Gula Illegal Masuk Lewat Jalur Tradisional
Dinas Perindustrian Perdagangan Koperasi dan Usaha Mikro Kecil Menengah
Editor:
Hendra Gunawan
Laporan Wartawan Tribun Kaltim, Niko Ruru
TRIBUNNEWS.COM, NUNUKAN - Dinas Perindustrian Perdagangan Koperasi dan Usaha Mikro Kecil Menengah (Disperindagkop UMKM) Kabupaten Nunukan mengakui, gula yang beredar di pasaran Kabupaten Nunukan seluruhnya berasal dari Tawau, Sabah, Malaysia. Gula ini dipasok secara illegal untuk memenuhi kebutuhan warga di daerah perbatasan Republik Indonesia-Malaysia ini.
Untuk memasukkan gula-gula dari Malaysia ke Indonesia, pelaku usaha menggunakan jalur perdagangan tradisional di pelabuhan kecil atau pelabuhan tikus yang ada di Pulau Sebatik. Dari Pulau Sebatik, kemudian gula-gula ini diseberangkan ke Pulau Nunukan.
“Gula dari Tawau semua, tidak ada yang lain. Gula Malaysia semua yang masuk. Dia melalui secara tradisonal, hanya pelabuhan tikus,” ujar Kepala Bidang Perdagangan Disperindagkop UMKM Kabupaten Nunukan Hajjah Marnyala.
Ia mengatakan, Pemkab Nunukan tidak bisa berbuat apa-apa terhadap peredaran gula illegal ini. Sebab sebagian besar kebutuhan sembilan bahan pokok warga di daerah ini mengandalkan pasokan dari Malaysia. Tak hanya gula, warga Nunukan juga mengandalkan pasokan minyak, tepung termasuk gas elpiji dari Malaysia.
Para distributor enggan mendatangkan gula dalam negeri, karena pengiriman yang memakan waktu lama dan harga gula dalam negeri yang jauh lebih mahal dibandingkan gula asal Malaysia.

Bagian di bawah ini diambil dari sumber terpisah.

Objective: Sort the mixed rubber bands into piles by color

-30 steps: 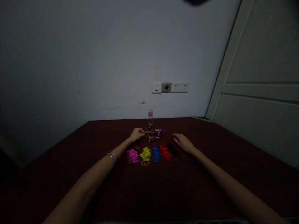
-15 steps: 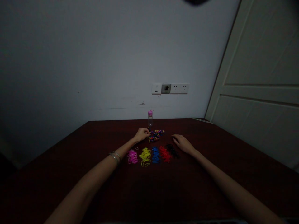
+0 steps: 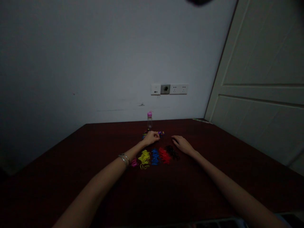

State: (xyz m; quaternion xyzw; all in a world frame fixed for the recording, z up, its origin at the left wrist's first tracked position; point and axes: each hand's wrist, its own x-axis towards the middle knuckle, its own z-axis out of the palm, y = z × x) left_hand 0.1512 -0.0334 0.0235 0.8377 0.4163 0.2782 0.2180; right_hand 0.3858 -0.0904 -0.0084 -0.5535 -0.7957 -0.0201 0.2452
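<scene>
My left hand (image 3: pixel 151 138) is over the mixed pile of coloured hair elastics (image 3: pixel 161 133), its fingers curled and pinched together. What lies between the fingertips is too small and dark to make out. My right hand (image 3: pixel 182 144) rests on the table right of the pile, fingers stretched out and holding nothing. Sorted heaps of elastics lie nearer me: pink (image 3: pixel 134 162), partly behind my left forearm, then yellow (image 3: pixel 144 157), blue (image 3: pixel 155 156), red (image 3: pixel 164 155) and black (image 3: pixel 172 152), the last beside my right hand.
A clear bottle with a pink cap (image 3: pixel 149 119) stands upright behind the mixed pile. The dark red table (image 3: pixel 152 193) meets a pale wall with a socket panel (image 3: pixel 169 89). A white door (image 3: pixel 256 95) is at the right.
My left hand has moved right, from the pile's left edge to over its middle, and its forearm now covers part of the pink heap. My right hand stays resting. The view has shifted slightly.
</scene>
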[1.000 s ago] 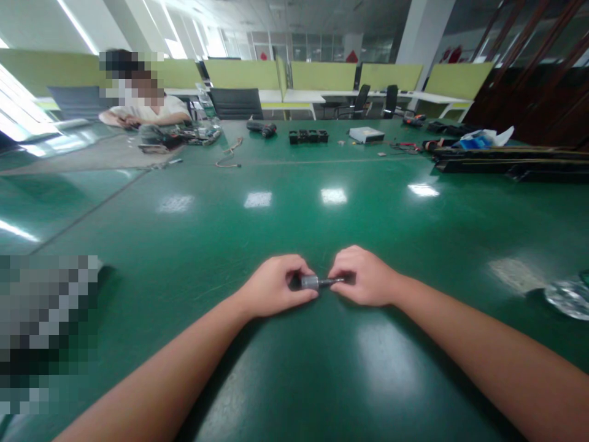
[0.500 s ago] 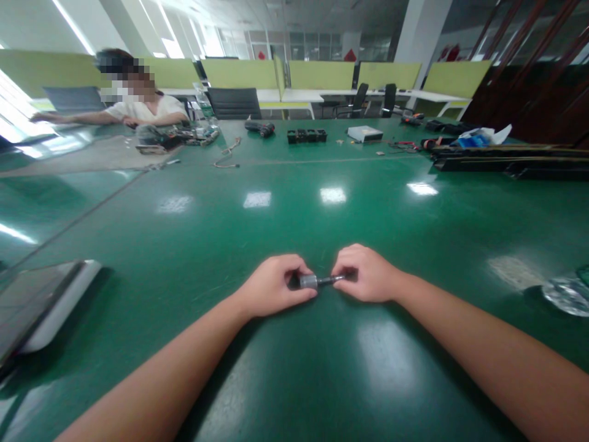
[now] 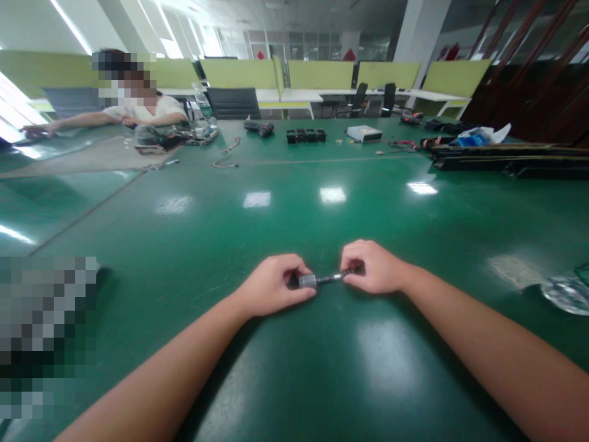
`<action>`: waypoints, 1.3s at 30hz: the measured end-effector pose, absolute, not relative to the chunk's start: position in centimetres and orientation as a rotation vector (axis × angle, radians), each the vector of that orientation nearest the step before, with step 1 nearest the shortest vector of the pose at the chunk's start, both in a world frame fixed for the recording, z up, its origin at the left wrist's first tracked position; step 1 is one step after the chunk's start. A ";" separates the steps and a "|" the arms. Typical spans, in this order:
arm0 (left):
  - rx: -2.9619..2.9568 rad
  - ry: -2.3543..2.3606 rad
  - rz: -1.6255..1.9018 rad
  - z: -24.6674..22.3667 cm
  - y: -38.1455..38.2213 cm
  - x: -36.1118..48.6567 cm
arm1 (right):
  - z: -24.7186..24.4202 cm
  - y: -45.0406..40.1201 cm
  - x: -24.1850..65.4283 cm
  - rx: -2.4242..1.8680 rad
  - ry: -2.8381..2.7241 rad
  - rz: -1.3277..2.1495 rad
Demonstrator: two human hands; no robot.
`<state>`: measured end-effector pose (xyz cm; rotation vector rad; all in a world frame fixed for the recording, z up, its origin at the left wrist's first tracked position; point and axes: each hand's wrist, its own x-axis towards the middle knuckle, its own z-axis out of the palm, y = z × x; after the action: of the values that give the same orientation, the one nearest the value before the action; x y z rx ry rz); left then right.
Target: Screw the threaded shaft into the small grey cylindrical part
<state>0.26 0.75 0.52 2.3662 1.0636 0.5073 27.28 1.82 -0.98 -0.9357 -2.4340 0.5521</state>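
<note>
Low over the green table [image 3: 294,227], my left hand [image 3: 276,285] is closed around a grey metal cylinder [image 3: 307,281], thumb and fingers on its two sides. A thin dark and silver shaft [image 3: 330,278] extends from the cylinder to the right. My right hand [image 3: 372,267] pinches the far end of this shaft, where a dark, ridged part shows between the fingers. The two hands are apart, with the shaft spanning the gap. Whether the shaft and cylinder are one piece is too small to tell.
Across the table lie a black slotted block [image 3: 306,135], a white box [image 3: 364,133], a dark tool [image 3: 259,127] and a cable [image 3: 225,156]. Black rails [image 3: 510,161] lie far right, a clear object [image 3: 565,294] nearer. A person [image 3: 147,110] sits far left.
My right hand has shifted slightly right and up, away from my left hand, and more of the shaft shows. My left hand is nearly still. The person's outstretched arm has moved a little left.
</note>
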 end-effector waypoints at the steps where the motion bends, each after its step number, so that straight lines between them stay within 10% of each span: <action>1: 2.364 1.063 0.507 0.5 0.7 0.3 | -0.9 1.8 27.3 -0.936 -2.433 0.557; 39: 2.066 1.052 0.546 0.3 1.5 -0.4 | -1.3 0.7 25.0 -0.960 -2.173 0.784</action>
<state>-0.44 1.55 0.28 2.0656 1.0524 0.5460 24.97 0.65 -1.34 -0.9602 -2.1729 0.7845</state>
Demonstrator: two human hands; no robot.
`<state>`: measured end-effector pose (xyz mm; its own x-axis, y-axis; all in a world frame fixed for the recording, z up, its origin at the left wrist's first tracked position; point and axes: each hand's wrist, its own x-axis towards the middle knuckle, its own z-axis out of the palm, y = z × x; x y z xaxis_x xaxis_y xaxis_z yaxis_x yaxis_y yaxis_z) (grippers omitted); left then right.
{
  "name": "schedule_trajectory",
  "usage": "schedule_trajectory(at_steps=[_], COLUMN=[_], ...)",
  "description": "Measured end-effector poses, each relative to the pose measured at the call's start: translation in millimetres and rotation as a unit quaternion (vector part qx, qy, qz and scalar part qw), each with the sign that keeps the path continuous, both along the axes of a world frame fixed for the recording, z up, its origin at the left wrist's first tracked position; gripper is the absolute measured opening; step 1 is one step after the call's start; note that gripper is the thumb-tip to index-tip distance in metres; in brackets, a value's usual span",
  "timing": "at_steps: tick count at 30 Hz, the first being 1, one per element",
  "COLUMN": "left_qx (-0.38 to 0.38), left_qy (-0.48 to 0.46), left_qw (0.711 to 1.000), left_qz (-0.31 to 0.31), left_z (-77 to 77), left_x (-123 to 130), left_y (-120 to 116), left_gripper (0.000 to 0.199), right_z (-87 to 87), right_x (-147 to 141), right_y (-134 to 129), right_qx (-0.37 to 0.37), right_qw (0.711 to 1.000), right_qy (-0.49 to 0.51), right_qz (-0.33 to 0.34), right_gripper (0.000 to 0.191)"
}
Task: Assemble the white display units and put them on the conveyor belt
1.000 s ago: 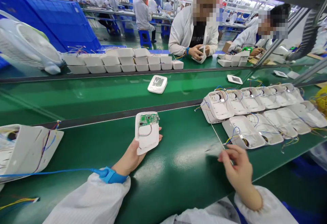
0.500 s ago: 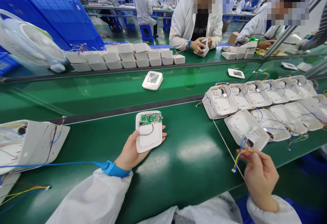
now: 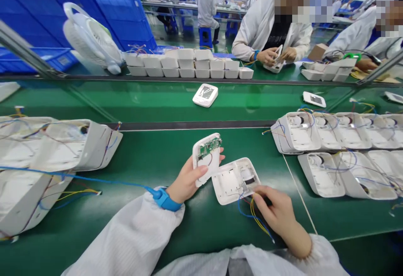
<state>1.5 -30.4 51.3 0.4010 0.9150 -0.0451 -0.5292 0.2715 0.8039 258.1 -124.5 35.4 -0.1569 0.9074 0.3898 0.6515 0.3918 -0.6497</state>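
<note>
Change: half a second ago the right hand [image 3: 277, 215] was out by the rows of shells, pinching loose wires; now it is near the left hand [image 3: 185, 181] with a white shell [image 3: 234, 180] brought in beside the cover.
Left fingers: clamped on the white cover [image 3: 206, 158], thumb across its near face, fingertips showing past its far edge.
Cover: held tilted above the green table [image 3: 157, 154], its inner side up, a green circuit board [image 3: 209, 147] at its upper end.
Right fingers: curled together on the near corner of the white shell, where its wires [image 3: 255, 215] come out.
Shell: open side up, its far corner touching the lower edge of the cover.
Wires: blue, yellow and red, trailing from the shell under the right hand toward the sleeve.
Left wrist: a blue strap [image 3: 165, 199] with a blue cord running off to the left.
Right of the hands: two rows of open shells [image 3: 333, 150] with loose wires.
Left of the hands: larger stacked shells [image 3: 56, 145].
Beyond: a finished unit [image 3: 205, 95] on the belt, white boxes [image 3: 189, 68], a fan [image 3: 91, 36], and a person [image 3: 273, 32] in a white coat across the line.
</note>
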Motion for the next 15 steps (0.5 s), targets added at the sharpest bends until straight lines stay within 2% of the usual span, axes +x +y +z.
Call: schedule_trajectory(at_steps=[1,3,5,8,10,12,15], left_qx=[-0.007,-0.019,-0.022,-0.019,-0.016,-0.002,0.049], left_qy=[0.001,-0.006,-0.018,-0.028,-0.028,-0.021,0.011], left_qw=[1.000,0.999,0.999,0.999,0.999,1.000,0.999], left_qz=[0.012,0.032,0.043,0.031,0.014,0.003,0.011], left_z=[-1.0,-2.6,-2.8,-1.4,-1.8,-4.8,-13.1], left_x=[1,2,2,3,3,3,4], left_y=[-3,-7,-11,-15,-16,-17,-15], left_gripper=[0.057,0.056,0.055,0.056,0.058,0.060,0.061], right_z=[-0.6,-0.5,4.0,21.4,37.8,55.0,77.5], right_x=[-4,-6,-2,6,7,1,-19], right_y=[3,0,-11,-23,-18,-1,38], right_qx=[-0.027,-0.090,-0.164,-0.225,-0.215,-0.185,-0.101], right_qw=[0.999,0.989,0.965,0.929,0.924,0.936,0.965], right_qy=[0.020,0.073,0.134,0.197,0.200,0.158,0.015], right_qz=[0.023,0.088,0.156,0.220,0.246,0.253,0.241], right_gripper=[0.016,0.034,0.046,0.038,0.041,0.040,0.017])
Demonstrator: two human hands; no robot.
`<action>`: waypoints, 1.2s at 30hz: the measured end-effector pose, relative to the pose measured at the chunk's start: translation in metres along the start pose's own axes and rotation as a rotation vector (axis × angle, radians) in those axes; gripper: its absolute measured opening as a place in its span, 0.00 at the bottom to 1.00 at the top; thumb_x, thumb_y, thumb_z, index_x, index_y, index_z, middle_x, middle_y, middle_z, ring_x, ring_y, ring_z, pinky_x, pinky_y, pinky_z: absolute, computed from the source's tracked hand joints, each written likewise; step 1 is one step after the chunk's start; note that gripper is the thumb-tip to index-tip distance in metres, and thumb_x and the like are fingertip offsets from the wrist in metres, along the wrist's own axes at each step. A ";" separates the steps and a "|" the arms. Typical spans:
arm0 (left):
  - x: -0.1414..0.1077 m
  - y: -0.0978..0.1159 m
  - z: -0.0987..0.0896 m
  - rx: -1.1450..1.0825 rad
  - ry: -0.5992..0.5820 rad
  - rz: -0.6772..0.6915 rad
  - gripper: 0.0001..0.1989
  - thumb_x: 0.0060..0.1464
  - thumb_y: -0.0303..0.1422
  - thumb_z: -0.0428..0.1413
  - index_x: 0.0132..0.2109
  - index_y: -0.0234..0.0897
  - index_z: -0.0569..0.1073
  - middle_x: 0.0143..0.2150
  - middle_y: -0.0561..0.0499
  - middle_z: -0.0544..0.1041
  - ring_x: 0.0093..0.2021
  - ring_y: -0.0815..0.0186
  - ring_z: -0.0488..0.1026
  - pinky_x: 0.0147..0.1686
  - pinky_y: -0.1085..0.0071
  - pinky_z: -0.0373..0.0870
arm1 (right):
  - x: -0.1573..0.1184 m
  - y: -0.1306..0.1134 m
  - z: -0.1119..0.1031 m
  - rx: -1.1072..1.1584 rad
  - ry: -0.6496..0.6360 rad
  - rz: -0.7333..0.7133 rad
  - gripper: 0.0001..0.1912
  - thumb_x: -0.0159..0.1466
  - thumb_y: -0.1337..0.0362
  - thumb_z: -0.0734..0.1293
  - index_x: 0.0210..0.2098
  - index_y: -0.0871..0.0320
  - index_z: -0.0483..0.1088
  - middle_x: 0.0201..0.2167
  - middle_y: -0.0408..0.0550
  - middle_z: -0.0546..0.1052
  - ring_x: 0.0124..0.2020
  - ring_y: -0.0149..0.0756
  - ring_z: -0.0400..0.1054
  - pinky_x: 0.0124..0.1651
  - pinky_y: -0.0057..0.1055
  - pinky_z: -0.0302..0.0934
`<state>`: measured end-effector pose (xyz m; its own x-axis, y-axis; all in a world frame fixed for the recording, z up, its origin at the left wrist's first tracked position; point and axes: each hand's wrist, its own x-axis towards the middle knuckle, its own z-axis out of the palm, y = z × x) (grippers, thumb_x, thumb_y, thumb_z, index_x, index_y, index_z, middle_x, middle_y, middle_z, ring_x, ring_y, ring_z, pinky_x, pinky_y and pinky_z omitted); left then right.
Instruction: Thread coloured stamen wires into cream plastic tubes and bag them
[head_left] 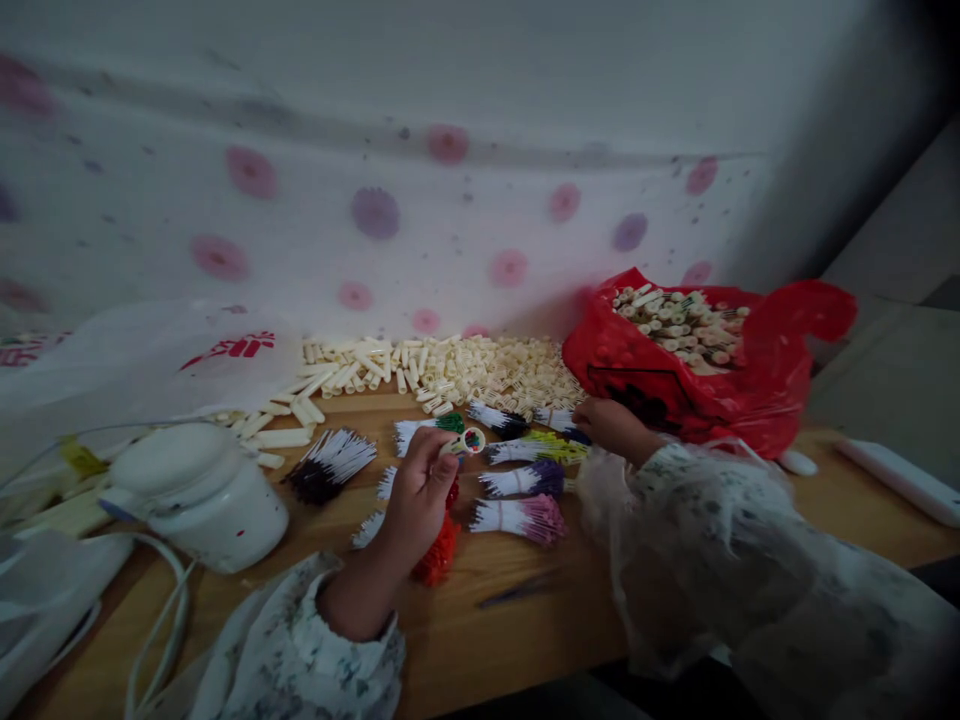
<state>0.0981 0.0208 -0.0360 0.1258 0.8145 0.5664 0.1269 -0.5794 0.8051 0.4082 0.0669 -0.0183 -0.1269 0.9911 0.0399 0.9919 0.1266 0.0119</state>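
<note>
Left hand (414, 505) gripping cream plastic tube (455, 447) above wooden counter (525, 640), multicoloured open mouth angled rightward. Right hand (619, 430) nearer blue-tipped white-stick bundle (555, 418), beyond tube, rightward; fingers' grip, can't tell.

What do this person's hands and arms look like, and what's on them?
The left hand and right hand wear no gloves. The left sleeve and right sleeve are loose and pale with a darker, leafy-looking print; the left cuff looks gathered.
</note>
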 end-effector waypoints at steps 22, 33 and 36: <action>-0.002 -0.007 -0.001 -0.205 -0.191 0.068 0.24 0.59 0.52 0.47 0.42 0.36 0.74 0.39 0.46 0.69 0.41 0.59 0.66 0.44 0.66 0.61 | 0.006 -0.006 0.015 -0.351 -0.047 0.025 0.14 0.61 0.73 0.58 0.39 0.66 0.75 0.38 0.64 0.78 0.42 0.47 0.74 0.40 0.36 0.65; -0.001 -0.001 -0.001 -0.195 -0.203 0.060 0.23 0.59 0.51 0.47 0.42 0.36 0.75 0.38 0.47 0.69 0.40 0.60 0.66 0.43 0.67 0.61 | -0.003 0.013 0.003 -0.292 -0.043 -0.098 0.13 0.60 0.74 0.61 0.38 0.59 0.75 0.37 0.56 0.78 0.41 0.42 0.73 0.38 0.30 0.63; -0.002 -0.003 -0.001 -0.175 -0.195 0.012 0.26 0.57 0.54 0.46 0.41 0.36 0.74 0.38 0.47 0.69 0.39 0.61 0.66 0.41 0.68 0.61 | -0.010 0.018 -0.012 -0.241 0.006 -0.100 0.12 0.59 0.75 0.61 0.32 0.62 0.76 0.34 0.58 0.77 0.39 0.43 0.72 0.38 0.31 0.63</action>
<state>0.0964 0.0210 -0.0393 0.3157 0.7766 0.5452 -0.0457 -0.5614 0.8263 0.4271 0.0584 -0.0070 -0.2253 0.9738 0.0320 0.9441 0.2100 0.2541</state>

Harga gula Malaysia lebih murah karena disubsidi pemerintah setempat. Karena kondisi seperti inilah, tidak mudah jika Pemkab Nunukan harus menghentikan kegiatan perdagangan illegal ini.
Karena proses perdagangan gula yang sepenuhnya berjalan secara tradisional ini, Pemkab Nunukan tidak bisa merinci jumlah gula illegal yang beredar di Nunukan. “Kita juga tidak tahu jumlah kebutuhan gula di Nunukan. Karena sampai saat ini kebutuhan gula seluruhnya didatangkan dari Malaysia,” ujarnya.